**Required work**
After locating the line that contains "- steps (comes", quote it and all lines after it through the end of the entries, and nothing more. Pictures stay out.

===== Data records =====

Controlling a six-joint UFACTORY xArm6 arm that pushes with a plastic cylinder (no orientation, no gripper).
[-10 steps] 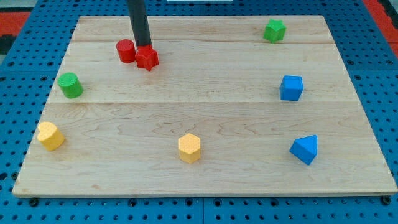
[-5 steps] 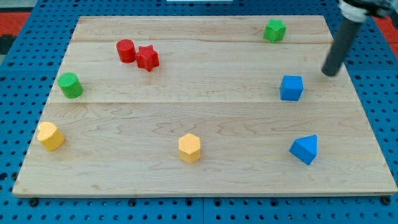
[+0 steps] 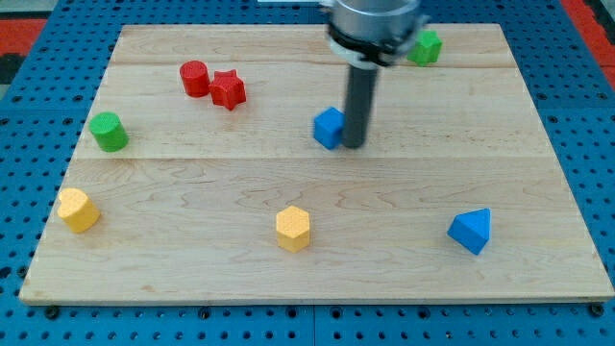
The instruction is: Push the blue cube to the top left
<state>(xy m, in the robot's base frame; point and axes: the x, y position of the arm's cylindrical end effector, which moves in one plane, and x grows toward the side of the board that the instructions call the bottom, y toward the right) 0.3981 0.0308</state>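
Blue cube sits near the middle of the bench, slightly toward 12 o'clock. My tip, the end effector, is a plain rod with nothing to open or hold; it stands against the cube's 3 o'clock side. Red star and red cylinder lie at the cube's 10 o'clock.

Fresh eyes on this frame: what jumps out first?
The dark rod coming down from the view's top, my tip set against the right side of the blue cube near the board's middle. Next, the red pair at upper left: a red cylinder touching a red star. A blue wedge sits alone at lower right.
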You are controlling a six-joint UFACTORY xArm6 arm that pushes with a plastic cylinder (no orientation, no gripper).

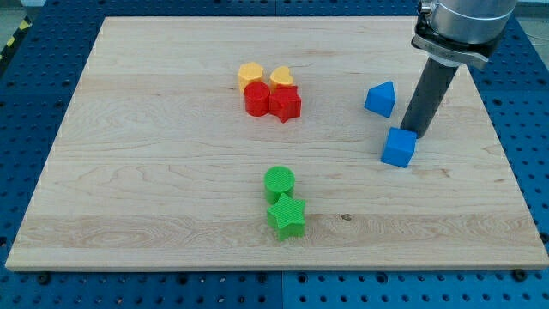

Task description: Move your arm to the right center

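Note:
My tip [412,131] stands on the wooden board [171,172] at the view's right, about mid-height. It is just above and right of a blue cube [398,148], touching or nearly touching its top edge. A blue triangular block [381,99] lies to the tip's upper left. The dark rod rises to the arm's grey body [463,21] at the top right corner.
Near the top centre sit a yellow hexagonal block [250,74], a yellow round block [281,76], a red round block [256,99] and a red star block [285,104]. Lower centre holds a green round block [279,182] and a green star block [286,216].

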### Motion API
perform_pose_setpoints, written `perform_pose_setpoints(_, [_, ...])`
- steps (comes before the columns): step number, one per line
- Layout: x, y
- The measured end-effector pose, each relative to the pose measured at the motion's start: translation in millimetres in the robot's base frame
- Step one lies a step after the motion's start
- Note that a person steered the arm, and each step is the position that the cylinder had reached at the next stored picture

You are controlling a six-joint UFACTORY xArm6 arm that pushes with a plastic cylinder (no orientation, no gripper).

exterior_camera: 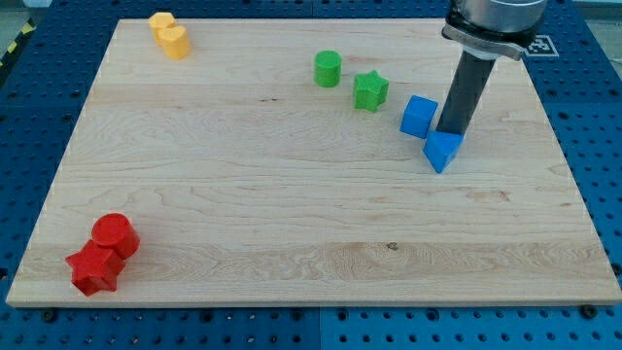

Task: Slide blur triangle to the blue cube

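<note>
1. Camera view: a pale wooden board (pixel 292 194) lies on a blue perforated table (pixel 39 78), seen from above and in front.
2. At the view's bottom left, a red cylinder (pixel 116 234) touches a red star-shaped block (pixel 94 268) just below it.
3. Near the view's top left, a yellow block (pixel 170 36), its shape hard to make out, sits close to the board's far edge.
4. Right of centre, toward the top, a green cylinder (pixel 328 68) stands near a green star (pixel 370 90), slightly apart from it.
5. Further right sits the blue cube (pixel 419 117).
6. Just beside the cube, lower and to the right, is the blue triangle (pixel 442 150); a narrow gap seems to separate the 2.
7. The dark rod comes down from the view's top right. My tip (pixel 452 132) rests against the triangle's upper edge, just right of the cube. The rod has no jaws and holds nothing.
</note>
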State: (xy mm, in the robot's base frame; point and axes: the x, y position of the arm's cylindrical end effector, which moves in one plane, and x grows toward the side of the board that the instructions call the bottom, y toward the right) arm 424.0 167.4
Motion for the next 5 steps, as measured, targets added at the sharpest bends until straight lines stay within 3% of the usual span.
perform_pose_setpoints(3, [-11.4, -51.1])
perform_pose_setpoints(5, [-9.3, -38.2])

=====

**Response area**
- steps (comes before the columns): step number, one per line
- Layout: x, y
- The measured end-effector pose, each relative to the pose measured at the motion's start: translation in millimetres in the robot's base frame
- Step one lies a step after the motion's start
- Note that a person steered the arm, and each step is the position that the cylinder had reached at the next stored picture

You are controlling a six-joint UFACTORY xArm6 arm that pushes with a plastic cylinder (no orientation, no gripper).

exterior_camera: 

Task: Slide blur triangle to the blue cube

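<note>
1. Camera view: a pale wooden board (pixel 292 194) lies on a blue perforated table (pixel 39 78), seen from above and in front.
2. At the view's bottom left, a red cylinder (pixel 116 234) touches a red star-shaped block (pixel 94 268) just below it.
3. Near the view's top left, a yellow block (pixel 170 36), its shape hard to make out, sits close to the board's far edge.
4. Right of centre, toward the top, a green cylinder (pixel 328 68) stands near a green star (pixel 370 90), slightly apart from it.
5. Further right sits the blue cube (pixel 419 117).
6. Just beside the cube, lower and to the right, is the blue triangle (pixel 442 150); a narrow gap seems to separate the 2.
7. The dark rod comes down from the view's top right. My tip (pixel 452 132) rests against the triangle's upper edge, just right of the cube. The rod has no jaws and holds nothing.
</note>
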State: (xy mm, in the robot's base frame; point and axes: the x, y position of the arm's cylindrical end effector, which moves in one plane, and x grows toward the side of the board that the instructions call the bottom, y toward the right) arm 424.0 167.4
Motion for the next 5 steps, as measured, targets added at the sharpest bends until straight lines stay within 3% of the usual span.
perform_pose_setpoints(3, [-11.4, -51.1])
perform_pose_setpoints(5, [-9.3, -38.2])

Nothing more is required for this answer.